Beyond the very real risks of gunfire and airstrikes, Westcott said this conflict is also spurring assaults on journalists outside of the front lines.

Research by CPJ found that there were more than 10 incidents of assaults, arrests, threats, cyberattacks and censorship targeting journalists as they carry out their work in Israel and in the Palestinian territories of Gaza and the West Bank.

That includes arrests of Palestinian journalists by the Israel Defense Forces, Westcott said.

Israeli journalist Israel Frey went into hiding after "hundreds of right-wing people stormed my house and tried to hurt me and my children," he said in a video he posted from hiding.

He's also been subject to a barrage of threatening messages.

"Yes, I am afraid, but I won't break,"Frey said in the video. "They went after me because I talked about the need for empathy and prayer for Gaza's children who are being slaughtered."

CPJ is similarly concerned about new regulations passed in Israelthat allows the country's communications minister to shut down foreign media outlets during a state of emergency if there's a belief the outlet damages national security.
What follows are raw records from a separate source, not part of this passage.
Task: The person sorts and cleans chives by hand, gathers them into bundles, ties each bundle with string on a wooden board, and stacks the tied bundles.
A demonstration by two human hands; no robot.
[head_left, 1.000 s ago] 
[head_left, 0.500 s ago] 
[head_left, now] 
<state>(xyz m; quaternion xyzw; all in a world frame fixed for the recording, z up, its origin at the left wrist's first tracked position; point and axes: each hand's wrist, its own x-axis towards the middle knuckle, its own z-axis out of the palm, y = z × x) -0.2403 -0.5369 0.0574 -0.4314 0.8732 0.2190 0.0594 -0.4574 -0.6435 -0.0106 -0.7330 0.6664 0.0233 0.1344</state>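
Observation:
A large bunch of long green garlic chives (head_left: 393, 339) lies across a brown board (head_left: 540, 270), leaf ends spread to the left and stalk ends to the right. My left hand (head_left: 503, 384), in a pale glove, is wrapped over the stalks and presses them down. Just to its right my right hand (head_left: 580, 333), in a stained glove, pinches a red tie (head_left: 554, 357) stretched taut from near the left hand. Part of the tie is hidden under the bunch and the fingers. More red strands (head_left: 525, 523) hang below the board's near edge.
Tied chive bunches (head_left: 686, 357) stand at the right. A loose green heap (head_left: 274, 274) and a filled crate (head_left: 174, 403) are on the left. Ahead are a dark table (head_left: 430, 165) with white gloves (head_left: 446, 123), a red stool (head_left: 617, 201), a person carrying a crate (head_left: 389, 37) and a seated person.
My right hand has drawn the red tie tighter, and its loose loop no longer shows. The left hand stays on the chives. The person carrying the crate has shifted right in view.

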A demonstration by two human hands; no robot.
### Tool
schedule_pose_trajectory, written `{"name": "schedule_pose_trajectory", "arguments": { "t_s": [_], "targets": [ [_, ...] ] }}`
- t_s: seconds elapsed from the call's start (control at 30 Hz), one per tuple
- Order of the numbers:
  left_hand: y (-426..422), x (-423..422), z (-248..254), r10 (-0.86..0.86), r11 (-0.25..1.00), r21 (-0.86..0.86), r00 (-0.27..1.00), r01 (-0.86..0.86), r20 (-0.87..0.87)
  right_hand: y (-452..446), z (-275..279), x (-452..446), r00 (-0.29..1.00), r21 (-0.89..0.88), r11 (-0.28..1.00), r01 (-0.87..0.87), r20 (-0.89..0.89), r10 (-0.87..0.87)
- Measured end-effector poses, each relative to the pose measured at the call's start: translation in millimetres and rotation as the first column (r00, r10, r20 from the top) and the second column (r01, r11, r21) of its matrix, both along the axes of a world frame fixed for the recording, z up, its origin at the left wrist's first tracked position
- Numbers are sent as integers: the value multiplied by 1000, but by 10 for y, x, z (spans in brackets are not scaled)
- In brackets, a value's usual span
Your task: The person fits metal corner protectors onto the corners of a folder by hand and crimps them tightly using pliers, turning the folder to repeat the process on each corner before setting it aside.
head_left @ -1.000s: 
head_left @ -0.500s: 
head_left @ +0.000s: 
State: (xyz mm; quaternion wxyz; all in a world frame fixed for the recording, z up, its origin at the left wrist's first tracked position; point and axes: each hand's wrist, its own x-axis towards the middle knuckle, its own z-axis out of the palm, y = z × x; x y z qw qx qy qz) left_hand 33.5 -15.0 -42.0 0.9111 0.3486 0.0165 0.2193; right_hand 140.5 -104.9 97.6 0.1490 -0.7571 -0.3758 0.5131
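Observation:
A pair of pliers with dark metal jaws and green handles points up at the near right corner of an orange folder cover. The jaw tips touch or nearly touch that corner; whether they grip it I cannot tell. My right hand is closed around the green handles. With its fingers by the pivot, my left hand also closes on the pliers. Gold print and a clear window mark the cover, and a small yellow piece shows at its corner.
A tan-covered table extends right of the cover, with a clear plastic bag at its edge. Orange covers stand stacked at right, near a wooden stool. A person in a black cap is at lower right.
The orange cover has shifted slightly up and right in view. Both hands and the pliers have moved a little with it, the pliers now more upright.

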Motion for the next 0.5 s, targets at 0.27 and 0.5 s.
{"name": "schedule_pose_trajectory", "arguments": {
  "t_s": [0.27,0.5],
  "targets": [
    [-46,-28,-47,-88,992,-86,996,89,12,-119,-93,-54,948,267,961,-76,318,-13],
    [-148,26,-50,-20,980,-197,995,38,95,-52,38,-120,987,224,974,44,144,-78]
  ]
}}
The Times of Israel reports that the regulations were passed with the goal of shutting down Al Jazeera, which the country's communications minister, Shlomo Karh, has accused of "incitement against Israel." The network has denied his allegations.

"Journalists are themselves civilians in conflicts and they play a vital role in making sure that we can all understand what is going on," Westcott said. "We would just urge that all governments take that very seriously and do their best to protect journalists where they can. The authorities on all sides should publicly commit to recognizing and respecting that."